Edit: I also believe the new Surefire P60L modules fit, but they needed at least 6v to run at full brightness. But at $39 a pop, I think I know which one I'm going to stick with.


----------



## RdlyLite (Dec 16, 2007)

springbok- Would Malkoff's M60 fit? Its pricey but he has an immpeccable reputation for putting out a quality product. 

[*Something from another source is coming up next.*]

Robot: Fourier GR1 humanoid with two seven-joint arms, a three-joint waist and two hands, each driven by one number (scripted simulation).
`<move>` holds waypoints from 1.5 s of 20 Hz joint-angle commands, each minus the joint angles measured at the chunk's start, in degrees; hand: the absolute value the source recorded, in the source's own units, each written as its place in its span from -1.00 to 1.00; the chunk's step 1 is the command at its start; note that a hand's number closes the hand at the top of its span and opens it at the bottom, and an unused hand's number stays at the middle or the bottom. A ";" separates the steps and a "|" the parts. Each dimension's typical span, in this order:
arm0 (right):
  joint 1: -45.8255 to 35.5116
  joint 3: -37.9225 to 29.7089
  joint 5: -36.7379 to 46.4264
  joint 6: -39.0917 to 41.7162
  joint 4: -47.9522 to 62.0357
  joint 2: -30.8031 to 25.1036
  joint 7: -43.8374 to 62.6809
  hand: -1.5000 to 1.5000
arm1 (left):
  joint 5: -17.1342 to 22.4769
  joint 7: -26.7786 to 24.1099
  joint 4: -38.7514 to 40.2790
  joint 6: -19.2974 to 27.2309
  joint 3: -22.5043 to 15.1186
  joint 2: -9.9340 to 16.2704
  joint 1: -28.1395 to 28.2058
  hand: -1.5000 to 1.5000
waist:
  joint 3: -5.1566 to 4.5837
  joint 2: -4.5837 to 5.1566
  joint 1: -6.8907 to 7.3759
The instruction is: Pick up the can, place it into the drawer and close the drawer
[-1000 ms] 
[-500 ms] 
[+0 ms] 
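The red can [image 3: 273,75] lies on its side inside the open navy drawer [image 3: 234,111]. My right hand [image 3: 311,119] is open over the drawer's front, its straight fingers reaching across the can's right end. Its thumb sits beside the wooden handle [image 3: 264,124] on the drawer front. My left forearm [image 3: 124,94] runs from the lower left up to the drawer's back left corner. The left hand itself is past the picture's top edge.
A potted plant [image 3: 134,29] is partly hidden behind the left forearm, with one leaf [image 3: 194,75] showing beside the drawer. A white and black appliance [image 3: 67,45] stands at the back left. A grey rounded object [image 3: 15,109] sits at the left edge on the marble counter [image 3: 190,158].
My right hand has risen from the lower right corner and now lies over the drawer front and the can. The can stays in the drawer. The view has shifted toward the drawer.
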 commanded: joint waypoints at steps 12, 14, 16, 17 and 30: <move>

Kavvika- can you provide to me a direct link as I have searched the site to no avail? Nm, I found it!...hmmzz...


----------



## ACMarina (Dec 16, 2007)

Pila Cree dropin will fit as well..


----------



## springbok (Dec 16, 2007)

My surefire 6p with my malkoff drop in, is in my work locker...... I have my brinkmann in my bail out bag. I will try it out Tuesday when I am back on shift, and will let you know. IMHO: if it did fit, I woulnt use the brinkmann as a host...if you are going to run the malkoff for extended periods, the plasticky brinkmann host might not do well. my 6p does a fine job, as the metal helps to dissipate the heat.



RdlyLite said:


> springbok- Would Malkoff's M60 fit? Its pricey but he has an immpeccable reputation for putting out a quality product.


----------



## Gunnerboy (Dec 17, 2007)

I'm using Supertactical's Q4 drop-in in one of my Maxfires. Very bright, slight bluish tint, with typical Cree rings. I'm using AW RCR123's, but I have tried it with a single AW 17670. No runtime data, sorry.

I needed a more useful beam (i.e., no rings, no "follow the bouncing ball hotspot") so I defocused it, then applied a piece of sheet protector as a diffuser. A winner! :thumbsup:

Cheers,
Gary


----------



## sed6 (Dec 17, 2007)

The DX #1343 works well, but the #6090 is better. The 1343 is a little loose in the head, that is it needs an o-ring from you spare parts box to keep it centered in the head. The 6090 fits perfectly plus it is noticably brighter than the 1343. The #6090 is about $10.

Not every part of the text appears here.